Revumenib is a potent, oral, selective inhibitor of the menin-KMT2A interaction, which represents a potential therapeutic strategy derived from foundational research, Pollyea begins. The genetic rearrangements of KMT2A lead to the aberrant expression of homeobox (HOX) genes and their DNA-binding cofactor, MEIS1. This abnormal gene expression program, typically found in stem cells, results in a hematopoietic differentiation block and subsequent leukemic transformation, he explains. In leukemias driven by KMT2A rearrangements, menin functions as a critical oncogenic cofactor, making it a meaningful target for future therapeutic intervention, Pollyea emphasizes.
The development of menin inhibitors has been a key focus for several years, and the current generation of these agents is now reaching clinical fruition, Pollyea continues. These agents are particularly significant in the context of several other AML subtypes, including NMP1-mutant leukemias, he adds. However, KMT2A-rearrangements are distinctive due to their specific upregulation of HOX and MEIS1, setting them apart as a unique subset of leukemias, Pollyea says.

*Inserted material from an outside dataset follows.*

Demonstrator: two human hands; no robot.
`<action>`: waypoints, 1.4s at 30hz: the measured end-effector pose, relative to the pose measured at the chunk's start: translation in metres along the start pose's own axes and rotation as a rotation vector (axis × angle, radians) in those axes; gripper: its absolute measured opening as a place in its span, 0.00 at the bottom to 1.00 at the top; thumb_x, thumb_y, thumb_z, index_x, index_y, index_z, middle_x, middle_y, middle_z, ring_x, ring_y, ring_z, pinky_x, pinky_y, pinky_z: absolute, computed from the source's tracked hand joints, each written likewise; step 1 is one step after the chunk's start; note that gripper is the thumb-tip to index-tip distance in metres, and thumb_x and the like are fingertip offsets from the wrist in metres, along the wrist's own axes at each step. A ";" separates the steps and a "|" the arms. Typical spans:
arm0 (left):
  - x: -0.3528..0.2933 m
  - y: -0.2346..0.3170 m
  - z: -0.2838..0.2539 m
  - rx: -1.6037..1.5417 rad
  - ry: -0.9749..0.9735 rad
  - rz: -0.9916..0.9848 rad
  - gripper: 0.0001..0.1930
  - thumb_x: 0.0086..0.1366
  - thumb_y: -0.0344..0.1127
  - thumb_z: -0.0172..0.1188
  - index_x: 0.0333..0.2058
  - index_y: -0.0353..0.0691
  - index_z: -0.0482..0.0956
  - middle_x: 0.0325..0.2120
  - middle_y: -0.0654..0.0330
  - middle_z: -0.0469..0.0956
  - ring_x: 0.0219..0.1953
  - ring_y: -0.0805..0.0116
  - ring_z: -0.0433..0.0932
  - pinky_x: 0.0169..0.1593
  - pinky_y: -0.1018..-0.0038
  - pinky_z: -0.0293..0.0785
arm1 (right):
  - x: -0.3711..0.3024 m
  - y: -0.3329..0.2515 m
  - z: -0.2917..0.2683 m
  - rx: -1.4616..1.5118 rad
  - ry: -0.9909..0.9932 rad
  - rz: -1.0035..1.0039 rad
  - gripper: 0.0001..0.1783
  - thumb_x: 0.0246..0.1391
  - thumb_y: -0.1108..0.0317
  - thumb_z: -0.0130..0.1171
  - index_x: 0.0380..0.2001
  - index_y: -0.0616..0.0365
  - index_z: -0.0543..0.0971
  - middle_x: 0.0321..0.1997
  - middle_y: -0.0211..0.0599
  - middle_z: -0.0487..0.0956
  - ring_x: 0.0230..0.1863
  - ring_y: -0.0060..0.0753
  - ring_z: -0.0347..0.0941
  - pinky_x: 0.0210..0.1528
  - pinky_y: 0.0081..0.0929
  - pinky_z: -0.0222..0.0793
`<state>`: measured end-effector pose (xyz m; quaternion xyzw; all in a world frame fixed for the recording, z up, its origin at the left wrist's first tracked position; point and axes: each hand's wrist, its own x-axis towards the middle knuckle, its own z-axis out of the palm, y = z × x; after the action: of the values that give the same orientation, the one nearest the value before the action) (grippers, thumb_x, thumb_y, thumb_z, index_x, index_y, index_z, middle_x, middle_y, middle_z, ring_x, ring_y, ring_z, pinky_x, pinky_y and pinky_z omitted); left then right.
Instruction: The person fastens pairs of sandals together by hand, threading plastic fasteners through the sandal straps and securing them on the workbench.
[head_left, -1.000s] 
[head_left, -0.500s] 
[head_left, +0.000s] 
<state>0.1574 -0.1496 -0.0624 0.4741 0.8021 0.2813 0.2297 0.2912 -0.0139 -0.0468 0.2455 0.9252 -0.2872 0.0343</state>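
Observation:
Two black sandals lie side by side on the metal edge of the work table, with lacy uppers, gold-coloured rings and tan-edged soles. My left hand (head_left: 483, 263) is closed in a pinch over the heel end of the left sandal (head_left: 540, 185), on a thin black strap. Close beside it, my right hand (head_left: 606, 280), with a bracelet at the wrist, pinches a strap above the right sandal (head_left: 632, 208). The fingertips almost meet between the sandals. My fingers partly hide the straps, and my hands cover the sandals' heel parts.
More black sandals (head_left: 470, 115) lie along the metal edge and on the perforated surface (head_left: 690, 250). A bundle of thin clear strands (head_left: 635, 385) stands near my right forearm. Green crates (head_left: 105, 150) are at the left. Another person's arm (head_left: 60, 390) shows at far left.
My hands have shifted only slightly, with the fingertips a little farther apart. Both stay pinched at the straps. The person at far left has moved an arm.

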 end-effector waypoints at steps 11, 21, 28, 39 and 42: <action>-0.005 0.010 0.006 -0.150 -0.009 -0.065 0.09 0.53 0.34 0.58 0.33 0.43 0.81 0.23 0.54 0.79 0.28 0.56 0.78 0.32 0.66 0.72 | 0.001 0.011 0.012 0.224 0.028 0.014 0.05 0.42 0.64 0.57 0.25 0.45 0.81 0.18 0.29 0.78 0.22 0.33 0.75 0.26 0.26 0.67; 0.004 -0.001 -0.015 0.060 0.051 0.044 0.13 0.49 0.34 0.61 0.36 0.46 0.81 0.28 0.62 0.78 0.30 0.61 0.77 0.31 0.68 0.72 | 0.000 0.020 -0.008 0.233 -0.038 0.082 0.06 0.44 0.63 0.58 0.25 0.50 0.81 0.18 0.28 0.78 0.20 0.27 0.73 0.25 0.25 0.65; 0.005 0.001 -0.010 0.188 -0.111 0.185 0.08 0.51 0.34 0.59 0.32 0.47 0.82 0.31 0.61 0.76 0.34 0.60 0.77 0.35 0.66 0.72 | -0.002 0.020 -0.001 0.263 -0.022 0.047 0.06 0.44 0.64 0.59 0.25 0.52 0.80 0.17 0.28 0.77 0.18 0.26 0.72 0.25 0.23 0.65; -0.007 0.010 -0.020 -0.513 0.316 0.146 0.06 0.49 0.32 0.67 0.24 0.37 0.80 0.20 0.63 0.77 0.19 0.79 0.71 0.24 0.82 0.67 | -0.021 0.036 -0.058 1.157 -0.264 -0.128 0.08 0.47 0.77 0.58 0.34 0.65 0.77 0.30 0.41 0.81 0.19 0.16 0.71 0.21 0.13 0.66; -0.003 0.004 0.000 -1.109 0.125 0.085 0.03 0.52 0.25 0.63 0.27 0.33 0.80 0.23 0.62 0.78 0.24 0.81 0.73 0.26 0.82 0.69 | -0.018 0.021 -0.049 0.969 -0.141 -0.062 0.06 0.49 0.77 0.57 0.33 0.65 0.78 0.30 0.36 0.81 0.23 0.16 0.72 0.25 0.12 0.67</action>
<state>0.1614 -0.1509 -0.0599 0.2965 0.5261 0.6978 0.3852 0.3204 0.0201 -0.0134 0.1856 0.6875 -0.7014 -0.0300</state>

Consequently, this subgroup has been among the first to benefit from exposure to menin inhibitors, he explains. Early clinical data with these inhibitors have been encouraging, suggesting that they could be highly effective therapeutic options.
On March 26, 2024, the FDA granted priority review to a new drug application (NDA) seeking the approval of revumenib for the treatment of adult and pediatric patients with relapsed/refractory KMT2A-rearranged acute leukemia. The FDA recently extended the Prescription Drug User Fee Act target action date to December 26, 2024.
The NDA is supported by findings from the phase 1/2 AUGMENT-101 trial (NCT04065399), which showed that adult and pediatric patients with KMT2A-rearranged AML or acute lymphocytic leukemia who received revumenib monotherapy (n = 57) achieved a complete response (CR)/CR with a partial hematologic recovery (CRh) rate of 23% (95% CI, 12.7%-35.8%; 1-sided P = .0036) with a median time to CR/CRh of 1.9 months (95% CI, 0.9-4.5).